All Todd does is scream and nag as if she’s carefully studied clips of Thandie Newton’s performance in The Pursuit of Happyness. There’s a rational argument in there somewhere but it doesn’t come through, and as a result, she comes off as selfish and unlikable. Carter should have added "FILE FOR DIVORCE" to the bucket list. She’s so bad that when he has a chance to cheat on her with a prostitute (played by Rowena King) I was hoping he’d do it. He’s more than earned a freebie after putting up with this woman for 47 years. I found spending five minutes with her challenging. Reiner has to take most of the blame on this one for thinking it was a good idea for her to carry on like that. In attempting to give Carter resonating marital difficulties he forgot that we actually have to root for the couple for it to work.

The film fares better with Edward as he’s given a much better sub-plot involving his estranged daughter, although even that isn’t as effective as it should be because of the long-winded back story accompanying it. The film does really start to find its footing in the last half hour and a big part of that is due to Jack Nicholson’s performance, which never wavers throughout but really kicks into high gear as we approach the finish line. The list miraculously reappears as if everyone suddenly remembered there were still items left to check off and Nicholson really delivers here, almost saving the film. We know how this will end but the script does find a clever way to surprise us within the context of its predetermined outcome. Unfortunately, there were just too many problems earlier for the story to pack the full emotional punch it could have.

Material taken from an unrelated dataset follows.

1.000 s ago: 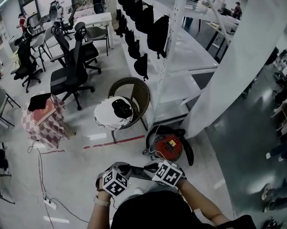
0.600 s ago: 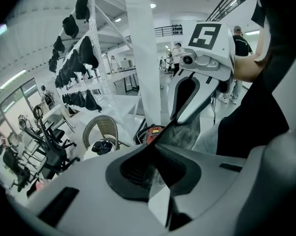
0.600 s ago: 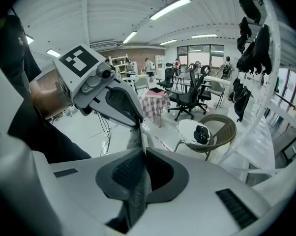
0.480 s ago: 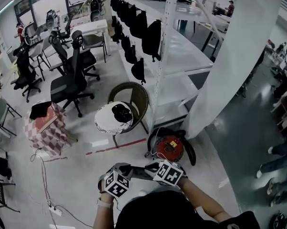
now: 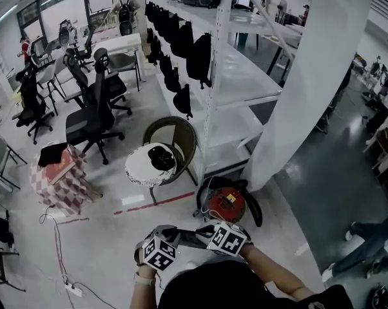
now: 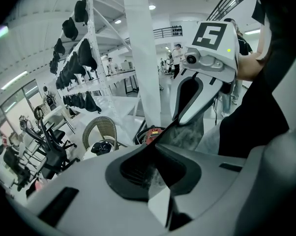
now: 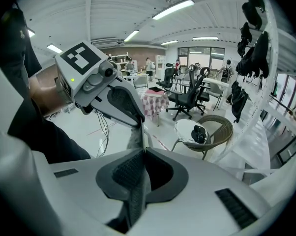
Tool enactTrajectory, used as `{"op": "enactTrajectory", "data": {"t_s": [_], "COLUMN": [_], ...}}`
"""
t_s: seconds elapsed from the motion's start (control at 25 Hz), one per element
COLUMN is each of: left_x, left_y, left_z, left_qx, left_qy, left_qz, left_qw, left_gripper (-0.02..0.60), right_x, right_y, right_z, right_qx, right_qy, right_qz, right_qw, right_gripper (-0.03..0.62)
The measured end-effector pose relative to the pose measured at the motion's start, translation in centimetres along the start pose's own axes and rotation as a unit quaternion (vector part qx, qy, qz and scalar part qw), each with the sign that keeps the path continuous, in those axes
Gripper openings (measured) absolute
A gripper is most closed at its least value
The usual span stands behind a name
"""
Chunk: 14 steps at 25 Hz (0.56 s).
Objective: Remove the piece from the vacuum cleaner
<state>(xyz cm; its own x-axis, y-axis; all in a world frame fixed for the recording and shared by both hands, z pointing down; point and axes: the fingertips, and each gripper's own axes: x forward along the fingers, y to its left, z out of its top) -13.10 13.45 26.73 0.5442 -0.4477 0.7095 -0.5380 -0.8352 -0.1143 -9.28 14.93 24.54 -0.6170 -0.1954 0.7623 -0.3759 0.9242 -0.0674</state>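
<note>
- You are clamping your left gripper on a thin grey piece, its jaws nearly together.
- Your right gripper is pinching the same piece, facing the left one.
- The red vacuum cleaner is sitting on the floor beside the shelf rack, apart from the piece.
</note>
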Motion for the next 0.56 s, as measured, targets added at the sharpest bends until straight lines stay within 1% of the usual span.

The two leads carry this entire film on their backs with very little help from the screenplay but I’d say Nicholson does the better work, if only because he has the more complex character while Freeman’s old wise man routine is starting to get a little too familiar. You could argue he’s just giving us another variation on his role as God from Bruce Almighty here. His character also narrates the picture, which is physically impossible for obvious reasons, but Freeman’s voice-over work is always so good I was willing to give that a pass. I

It’s impossible to hate this picture because it’s heart is in the right place and the premise and performances hold your interest. But it could have been so much more. There’s nothing wrong with a film being sappy or predictable, but for too much of its running time The Bucket List just phones its story in.